■ THE TASK:
Lines to be reproduced exactly: the one that holds "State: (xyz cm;" and all those after it through the end of the data. Include no others.

■ GIVEN DATA:
◇ ◇ ◇ ◇

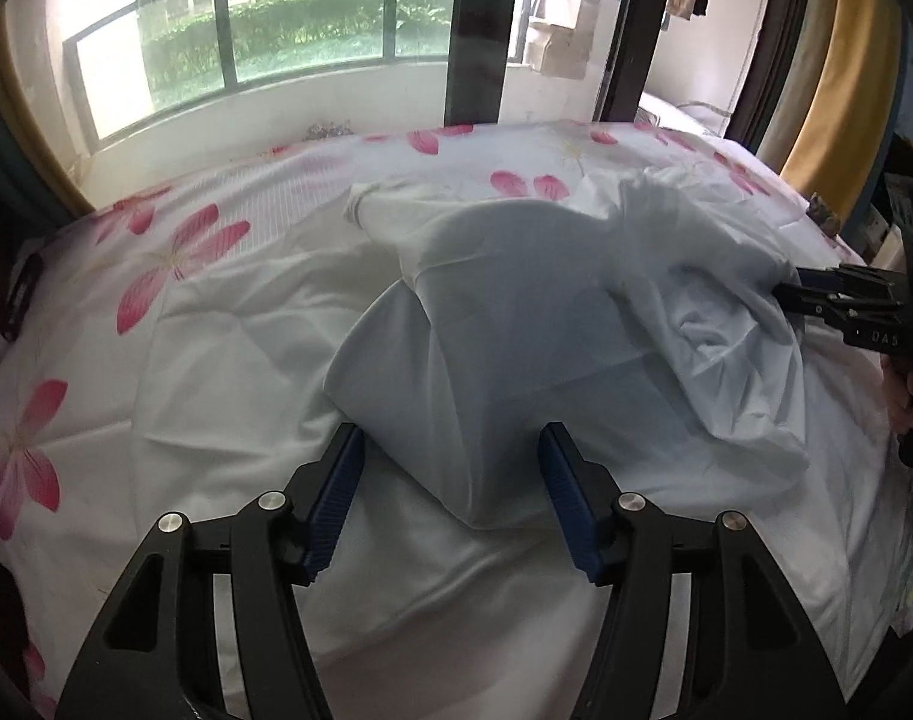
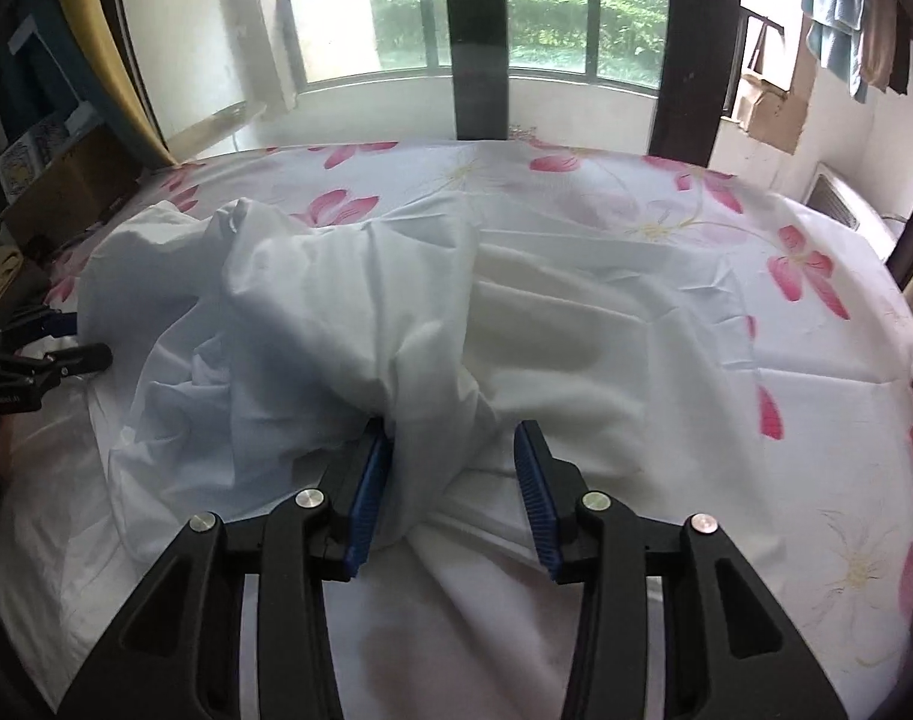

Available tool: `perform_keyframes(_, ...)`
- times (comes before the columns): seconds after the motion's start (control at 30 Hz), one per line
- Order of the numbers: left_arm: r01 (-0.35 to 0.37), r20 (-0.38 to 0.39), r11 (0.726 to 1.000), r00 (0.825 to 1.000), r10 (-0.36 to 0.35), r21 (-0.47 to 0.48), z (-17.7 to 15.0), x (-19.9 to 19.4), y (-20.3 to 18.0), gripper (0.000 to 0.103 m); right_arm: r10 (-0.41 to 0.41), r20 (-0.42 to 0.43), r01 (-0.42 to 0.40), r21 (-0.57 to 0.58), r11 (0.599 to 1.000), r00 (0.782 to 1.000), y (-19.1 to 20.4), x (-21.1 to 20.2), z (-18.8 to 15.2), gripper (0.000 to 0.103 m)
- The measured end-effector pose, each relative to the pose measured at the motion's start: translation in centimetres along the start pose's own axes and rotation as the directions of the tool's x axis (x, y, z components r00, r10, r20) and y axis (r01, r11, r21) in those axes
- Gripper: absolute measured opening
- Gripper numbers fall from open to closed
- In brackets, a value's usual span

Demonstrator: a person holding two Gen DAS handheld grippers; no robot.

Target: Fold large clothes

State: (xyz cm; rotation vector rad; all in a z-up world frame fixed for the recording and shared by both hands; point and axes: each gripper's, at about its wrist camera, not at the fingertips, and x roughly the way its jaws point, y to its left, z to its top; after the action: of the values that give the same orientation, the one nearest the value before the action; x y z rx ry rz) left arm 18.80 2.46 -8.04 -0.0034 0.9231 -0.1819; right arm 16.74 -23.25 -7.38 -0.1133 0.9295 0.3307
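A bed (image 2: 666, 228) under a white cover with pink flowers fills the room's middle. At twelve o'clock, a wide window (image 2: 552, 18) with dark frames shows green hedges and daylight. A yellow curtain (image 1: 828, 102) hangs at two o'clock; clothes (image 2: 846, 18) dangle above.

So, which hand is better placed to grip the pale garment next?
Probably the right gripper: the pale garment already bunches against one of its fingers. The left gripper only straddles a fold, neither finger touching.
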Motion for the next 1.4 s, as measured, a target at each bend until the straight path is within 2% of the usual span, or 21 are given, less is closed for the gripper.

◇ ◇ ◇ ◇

■ EXPECTED OUTPUT:
State: (xyz cm; rotation vector rad; all in a z-up world frame fixed for the recording and shared by both hands; point and axes: each gripper's, at about its wrist camera, not at the fingertips, and x roughly the way its jaws point, y to its left, z to its top; after the action: of the values that give the same orientation, the one nearest the value before the action; x y z rx ry rz) left arm 18.80 2.46 -8.04 -0.0034 0.9231 -0.1819; right arm 16.74 -23.25 -7.38 -0.1133 0.9295 0.3307
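A bed (image 2: 666, 228) under a white cover with pink flowers fills the room's middle. At twelve o'clock, a wide window (image 2: 552, 18) with dark frames shows green hedges and daylight. A yellow curtain (image 1: 828, 102) hangs at two o'clock; clothes (image 2: 846, 18) dangle above.

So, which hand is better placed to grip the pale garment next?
Probably the right gripper: the pale garment already bunches against one of its fingers. The left gripper only straddles a fold, neither finger touching.
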Motion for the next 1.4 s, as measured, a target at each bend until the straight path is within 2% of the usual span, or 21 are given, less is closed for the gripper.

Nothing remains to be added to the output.